#### To do
The full set of entries below needs to be written out exactly.
--- START ---
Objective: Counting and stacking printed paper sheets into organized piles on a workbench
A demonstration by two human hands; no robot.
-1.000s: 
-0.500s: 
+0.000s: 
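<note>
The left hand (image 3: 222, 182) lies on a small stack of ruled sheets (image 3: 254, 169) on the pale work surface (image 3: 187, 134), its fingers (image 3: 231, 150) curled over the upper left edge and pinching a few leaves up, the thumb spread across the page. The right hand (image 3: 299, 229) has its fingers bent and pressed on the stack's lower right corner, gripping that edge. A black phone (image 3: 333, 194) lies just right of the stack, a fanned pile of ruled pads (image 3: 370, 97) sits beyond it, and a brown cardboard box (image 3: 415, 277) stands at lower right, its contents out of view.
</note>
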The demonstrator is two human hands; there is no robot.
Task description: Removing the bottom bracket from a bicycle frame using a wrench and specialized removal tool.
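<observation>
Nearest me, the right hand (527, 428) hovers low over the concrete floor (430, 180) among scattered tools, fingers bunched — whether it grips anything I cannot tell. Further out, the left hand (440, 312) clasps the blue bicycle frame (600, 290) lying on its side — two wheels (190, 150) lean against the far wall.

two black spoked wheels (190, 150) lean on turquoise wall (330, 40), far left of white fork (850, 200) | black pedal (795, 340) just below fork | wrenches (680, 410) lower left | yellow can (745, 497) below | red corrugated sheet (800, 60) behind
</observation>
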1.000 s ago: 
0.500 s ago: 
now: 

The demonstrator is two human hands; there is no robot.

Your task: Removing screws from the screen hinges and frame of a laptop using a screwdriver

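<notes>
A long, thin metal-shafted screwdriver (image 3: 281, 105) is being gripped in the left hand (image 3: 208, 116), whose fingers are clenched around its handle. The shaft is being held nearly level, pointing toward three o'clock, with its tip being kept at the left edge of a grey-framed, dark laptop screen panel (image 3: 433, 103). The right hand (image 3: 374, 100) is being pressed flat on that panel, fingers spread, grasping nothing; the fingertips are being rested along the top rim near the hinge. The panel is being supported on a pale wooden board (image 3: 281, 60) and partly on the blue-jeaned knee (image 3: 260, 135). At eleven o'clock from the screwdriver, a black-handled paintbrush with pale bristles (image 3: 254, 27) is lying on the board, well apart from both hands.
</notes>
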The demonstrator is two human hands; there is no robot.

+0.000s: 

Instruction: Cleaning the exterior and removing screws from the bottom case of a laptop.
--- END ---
#### Exercise output
Objective: Counting and stacking printed paper sheets into organized piles on a workbench
A demonstration by two human hands; no robot.
-1.000s: 
-0.500s: 
+0.000s: 
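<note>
The left hand (image 3: 222, 182) lies on a small stack of ruled sheets (image 3: 254, 169) on the pale work surface (image 3: 187, 134), its fingers (image 3: 231, 150) curled over the upper left edge and pinching a few leaves up, the thumb spread across the page. The right hand (image 3: 299, 229) has its fingers bent and pressed on the stack's lower right corner, gripping that edge. A black phone (image 3: 333, 194) lies just right of the stack, a fanned pile of ruled pads (image 3: 370, 97) sits beyond it, and a brown cardboard box (image 3: 415, 277) stands at lower right, its contents out of view.
</note>
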The demonstrator is two human hands; there is no robot.
Task description: Removing the bottom bracket from a bicycle frame using a wrench and specialized removal tool.
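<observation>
Nearest me, the right hand (527, 428) hovers low over the concrete floor (430, 180) among scattered tools, fingers bunched — whether it grips anything I cannot tell. Further out, the left hand (440, 312) clasps the blue bicycle frame (600, 290) lying on its side — two wheels (190, 150) lean against the far wall.

two black spoked wheels (190, 150) lean on turquoise wall (330, 40), far left of white fork (850, 200) | black pedal (795, 340) just below fork | wrenches (680, 410) lower left | yellow can (745, 497) below | red corrugated sheet (800, 60) behind
</observation>
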1.000 s ago: 
0.500 s ago: 
now: 

The demonstrator is two human hands; there is no robot.

Your task: Removing screws from the screen hinges and frame of a laptop using a screwdriver

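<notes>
A long, thin metal-shafted screwdriver (image 3: 281, 105) is being gripped in the left hand (image 3: 208, 116), whose fingers are clenched around its handle. The shaft is being held nearly level, pointing toward three o'clock, with its tip being kept at the left edge of a grey-framed, dark laptop screen panel (image 3: 433, 103). The right hand (image 3: 374, 100) is being pressed flat on that panel, fingers spread, grasping nothing; the fingertips are being rested along the top rim near the hinge. The panel is being supported on a pale wooden board (image 3: 281, 60) and partly on the blue-jeaned knee (image 3: 260, 135). At eleven o'clock from the screwdriver, a black-handled paintbrush with pale bristles (image 3: 254, 27) is lying on the board, well apart from both hands.
</notes>
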The demonstrator is two human hands; there is no robot.

+0.000s: 

Instruction: Cleaning the exterior and removing screws from the bottom case of a laptop.

This finishes the exercise.